Exercise directions: When you reach the line in the data below that contains "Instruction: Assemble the", please start repeating lines exactly, and stop after the line that contains "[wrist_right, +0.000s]", repeating nothing else.

Data to use:

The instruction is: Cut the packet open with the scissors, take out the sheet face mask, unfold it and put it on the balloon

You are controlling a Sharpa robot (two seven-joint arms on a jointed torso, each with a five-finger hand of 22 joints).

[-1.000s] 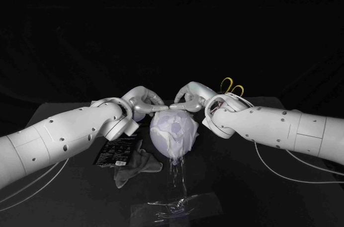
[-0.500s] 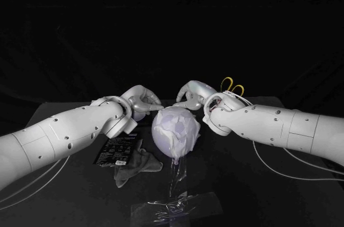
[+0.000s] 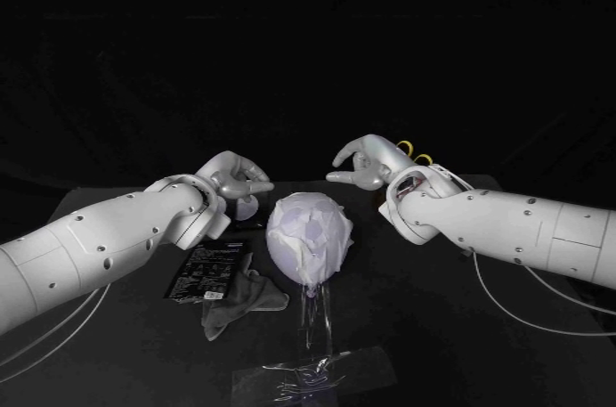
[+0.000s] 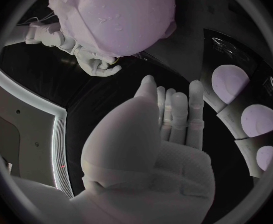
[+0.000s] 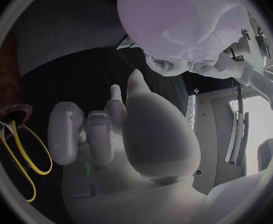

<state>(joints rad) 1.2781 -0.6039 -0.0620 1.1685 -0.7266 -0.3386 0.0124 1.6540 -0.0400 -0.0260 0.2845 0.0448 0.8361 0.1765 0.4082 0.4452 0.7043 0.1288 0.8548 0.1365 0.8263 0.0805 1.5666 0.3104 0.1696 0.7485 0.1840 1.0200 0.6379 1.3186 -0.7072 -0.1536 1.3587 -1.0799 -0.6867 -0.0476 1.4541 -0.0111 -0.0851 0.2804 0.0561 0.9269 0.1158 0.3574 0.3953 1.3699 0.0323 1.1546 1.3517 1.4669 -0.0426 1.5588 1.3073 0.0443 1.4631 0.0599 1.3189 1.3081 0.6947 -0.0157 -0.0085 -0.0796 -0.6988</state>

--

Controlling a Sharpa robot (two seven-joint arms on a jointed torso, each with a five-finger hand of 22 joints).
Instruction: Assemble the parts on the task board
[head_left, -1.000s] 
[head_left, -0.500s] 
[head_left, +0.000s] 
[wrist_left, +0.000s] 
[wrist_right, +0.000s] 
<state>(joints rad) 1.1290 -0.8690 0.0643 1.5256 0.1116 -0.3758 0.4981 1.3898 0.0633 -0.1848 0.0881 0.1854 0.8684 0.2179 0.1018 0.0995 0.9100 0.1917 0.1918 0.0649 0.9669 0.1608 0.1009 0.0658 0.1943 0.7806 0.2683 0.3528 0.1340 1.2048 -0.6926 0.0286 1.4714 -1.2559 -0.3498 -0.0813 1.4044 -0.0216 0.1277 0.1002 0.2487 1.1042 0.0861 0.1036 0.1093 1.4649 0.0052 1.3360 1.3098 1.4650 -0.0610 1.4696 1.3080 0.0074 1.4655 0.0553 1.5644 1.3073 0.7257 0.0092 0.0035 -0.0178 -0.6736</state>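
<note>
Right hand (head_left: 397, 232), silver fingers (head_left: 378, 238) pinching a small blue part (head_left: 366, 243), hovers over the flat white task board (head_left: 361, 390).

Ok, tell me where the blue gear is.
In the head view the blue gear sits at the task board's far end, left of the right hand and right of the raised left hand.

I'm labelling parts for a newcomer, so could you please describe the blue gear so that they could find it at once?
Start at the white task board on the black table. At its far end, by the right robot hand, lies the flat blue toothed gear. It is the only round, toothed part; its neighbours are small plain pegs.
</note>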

Output of the exercise:
Instruction: Assemble the parts on the task board
[head_left, -1.000s] 
[head_left, -0.500s] 
[head_left, +0.000s] 
[wrist_left, +0.000s] 
[wrist_right, +0.000s] 

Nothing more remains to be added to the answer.